Work to be completed:
From the entries below, retype only the lines from the one with "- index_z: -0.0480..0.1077" through the one with "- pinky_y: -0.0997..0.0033", exactly as written.

Collection entries
_____

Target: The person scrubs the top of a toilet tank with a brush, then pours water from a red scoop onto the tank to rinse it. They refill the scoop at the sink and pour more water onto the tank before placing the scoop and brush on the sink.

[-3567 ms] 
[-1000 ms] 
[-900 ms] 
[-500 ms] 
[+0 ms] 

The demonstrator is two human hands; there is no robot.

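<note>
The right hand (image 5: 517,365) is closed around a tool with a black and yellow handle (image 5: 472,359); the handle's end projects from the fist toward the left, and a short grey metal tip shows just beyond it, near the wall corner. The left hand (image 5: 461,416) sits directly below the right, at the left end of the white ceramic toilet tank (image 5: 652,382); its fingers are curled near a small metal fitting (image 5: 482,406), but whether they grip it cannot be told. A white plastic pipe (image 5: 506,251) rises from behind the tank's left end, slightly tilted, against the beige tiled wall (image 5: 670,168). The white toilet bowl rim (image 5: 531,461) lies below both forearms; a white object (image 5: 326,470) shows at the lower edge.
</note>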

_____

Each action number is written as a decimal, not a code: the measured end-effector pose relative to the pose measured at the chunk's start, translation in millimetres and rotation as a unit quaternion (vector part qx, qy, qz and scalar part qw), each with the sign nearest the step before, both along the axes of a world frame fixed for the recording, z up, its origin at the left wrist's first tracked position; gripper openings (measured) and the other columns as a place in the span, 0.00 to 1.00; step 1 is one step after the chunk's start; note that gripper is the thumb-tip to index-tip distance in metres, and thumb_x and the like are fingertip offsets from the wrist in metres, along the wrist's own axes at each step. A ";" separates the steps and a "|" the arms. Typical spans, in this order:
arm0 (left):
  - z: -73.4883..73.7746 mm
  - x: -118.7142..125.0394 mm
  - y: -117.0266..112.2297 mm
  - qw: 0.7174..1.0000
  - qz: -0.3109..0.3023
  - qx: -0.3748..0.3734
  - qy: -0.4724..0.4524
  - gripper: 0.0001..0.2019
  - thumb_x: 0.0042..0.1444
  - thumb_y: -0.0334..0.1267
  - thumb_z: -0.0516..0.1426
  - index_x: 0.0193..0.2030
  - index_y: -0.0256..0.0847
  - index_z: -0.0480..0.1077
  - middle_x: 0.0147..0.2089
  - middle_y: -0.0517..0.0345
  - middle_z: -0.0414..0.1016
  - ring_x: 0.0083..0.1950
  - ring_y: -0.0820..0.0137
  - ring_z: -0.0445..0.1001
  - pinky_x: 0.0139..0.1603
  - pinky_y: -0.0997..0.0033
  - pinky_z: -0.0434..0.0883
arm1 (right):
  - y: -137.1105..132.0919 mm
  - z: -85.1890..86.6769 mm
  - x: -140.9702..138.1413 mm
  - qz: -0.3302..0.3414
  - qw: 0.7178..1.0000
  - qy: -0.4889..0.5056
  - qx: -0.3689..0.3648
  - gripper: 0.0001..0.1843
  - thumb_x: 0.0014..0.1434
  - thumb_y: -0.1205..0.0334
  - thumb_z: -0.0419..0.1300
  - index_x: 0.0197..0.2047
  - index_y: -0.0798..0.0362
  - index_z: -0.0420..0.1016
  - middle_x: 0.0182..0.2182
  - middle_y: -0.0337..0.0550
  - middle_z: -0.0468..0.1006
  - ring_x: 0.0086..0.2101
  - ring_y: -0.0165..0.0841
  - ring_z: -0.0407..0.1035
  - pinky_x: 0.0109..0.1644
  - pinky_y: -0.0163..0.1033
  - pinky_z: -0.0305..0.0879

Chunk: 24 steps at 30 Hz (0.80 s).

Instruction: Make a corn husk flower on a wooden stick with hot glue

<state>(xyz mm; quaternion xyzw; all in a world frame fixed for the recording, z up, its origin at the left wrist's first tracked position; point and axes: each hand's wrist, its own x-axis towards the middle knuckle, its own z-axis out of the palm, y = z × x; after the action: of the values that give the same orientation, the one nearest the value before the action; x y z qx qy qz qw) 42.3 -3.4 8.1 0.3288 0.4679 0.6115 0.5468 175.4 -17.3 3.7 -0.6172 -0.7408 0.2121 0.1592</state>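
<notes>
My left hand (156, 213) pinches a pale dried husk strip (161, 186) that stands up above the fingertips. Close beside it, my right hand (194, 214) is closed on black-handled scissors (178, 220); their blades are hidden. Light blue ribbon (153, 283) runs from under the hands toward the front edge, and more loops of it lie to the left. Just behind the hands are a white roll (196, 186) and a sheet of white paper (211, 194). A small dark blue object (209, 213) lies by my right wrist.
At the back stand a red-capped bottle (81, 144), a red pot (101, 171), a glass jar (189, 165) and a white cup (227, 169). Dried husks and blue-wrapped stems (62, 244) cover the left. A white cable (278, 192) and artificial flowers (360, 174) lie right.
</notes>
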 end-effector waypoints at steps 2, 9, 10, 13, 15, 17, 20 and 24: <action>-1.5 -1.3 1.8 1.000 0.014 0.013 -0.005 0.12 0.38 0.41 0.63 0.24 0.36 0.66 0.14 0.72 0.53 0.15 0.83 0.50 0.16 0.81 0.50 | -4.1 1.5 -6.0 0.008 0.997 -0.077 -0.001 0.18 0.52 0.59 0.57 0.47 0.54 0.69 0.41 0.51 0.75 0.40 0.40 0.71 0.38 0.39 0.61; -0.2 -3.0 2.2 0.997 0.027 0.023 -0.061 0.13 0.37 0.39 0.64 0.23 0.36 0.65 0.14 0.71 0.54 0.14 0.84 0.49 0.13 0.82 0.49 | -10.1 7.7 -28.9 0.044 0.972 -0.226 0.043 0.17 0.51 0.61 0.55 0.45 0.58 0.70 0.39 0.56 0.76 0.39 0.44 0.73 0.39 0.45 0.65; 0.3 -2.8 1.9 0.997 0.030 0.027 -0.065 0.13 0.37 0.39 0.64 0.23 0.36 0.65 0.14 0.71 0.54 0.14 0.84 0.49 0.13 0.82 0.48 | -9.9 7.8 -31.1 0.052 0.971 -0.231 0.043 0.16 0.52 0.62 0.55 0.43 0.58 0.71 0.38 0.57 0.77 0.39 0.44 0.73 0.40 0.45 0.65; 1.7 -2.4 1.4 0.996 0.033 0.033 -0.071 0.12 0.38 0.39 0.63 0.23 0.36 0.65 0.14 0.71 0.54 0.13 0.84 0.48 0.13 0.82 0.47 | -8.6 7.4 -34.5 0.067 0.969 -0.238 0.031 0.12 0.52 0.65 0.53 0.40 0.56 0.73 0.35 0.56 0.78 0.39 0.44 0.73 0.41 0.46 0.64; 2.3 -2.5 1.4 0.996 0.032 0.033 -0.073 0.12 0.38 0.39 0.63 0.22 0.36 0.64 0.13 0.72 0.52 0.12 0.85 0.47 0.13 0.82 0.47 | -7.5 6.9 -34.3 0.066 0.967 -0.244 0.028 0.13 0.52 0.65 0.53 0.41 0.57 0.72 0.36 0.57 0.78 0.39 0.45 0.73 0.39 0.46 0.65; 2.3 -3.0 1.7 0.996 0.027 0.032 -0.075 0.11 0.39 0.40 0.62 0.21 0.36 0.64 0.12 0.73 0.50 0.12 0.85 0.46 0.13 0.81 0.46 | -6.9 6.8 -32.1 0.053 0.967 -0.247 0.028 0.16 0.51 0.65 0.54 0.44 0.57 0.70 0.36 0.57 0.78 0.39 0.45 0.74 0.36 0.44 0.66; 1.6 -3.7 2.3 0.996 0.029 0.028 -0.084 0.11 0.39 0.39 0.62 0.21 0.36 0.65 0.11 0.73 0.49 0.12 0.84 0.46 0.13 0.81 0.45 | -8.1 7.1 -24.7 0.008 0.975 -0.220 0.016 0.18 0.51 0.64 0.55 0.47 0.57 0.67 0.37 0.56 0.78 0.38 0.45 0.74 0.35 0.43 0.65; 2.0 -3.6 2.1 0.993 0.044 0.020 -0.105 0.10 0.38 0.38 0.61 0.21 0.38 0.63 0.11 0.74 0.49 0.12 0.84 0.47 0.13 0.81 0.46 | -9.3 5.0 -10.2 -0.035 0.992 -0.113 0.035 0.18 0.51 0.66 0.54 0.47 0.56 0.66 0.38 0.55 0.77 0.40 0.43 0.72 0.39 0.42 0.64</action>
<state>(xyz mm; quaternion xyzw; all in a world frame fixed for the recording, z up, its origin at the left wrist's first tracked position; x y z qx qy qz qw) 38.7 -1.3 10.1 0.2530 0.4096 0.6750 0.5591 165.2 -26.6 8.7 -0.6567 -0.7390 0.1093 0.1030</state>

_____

Response area:
  - index_z: -0.0480..0.1077
  - middle_x: 0.0147..0.2089
  - middle_y: -0.0517..0.0345
  - middle_z: -0.0414..0.1016
  - ring_x: 0.0083..0.1950
  - ring_y: -0.0820..0.0137
  - ring_z: -0.0445..0.1001
  - pinky_x: 0.0139..0.1603
  - pinky_y: -0.0997..0.0033

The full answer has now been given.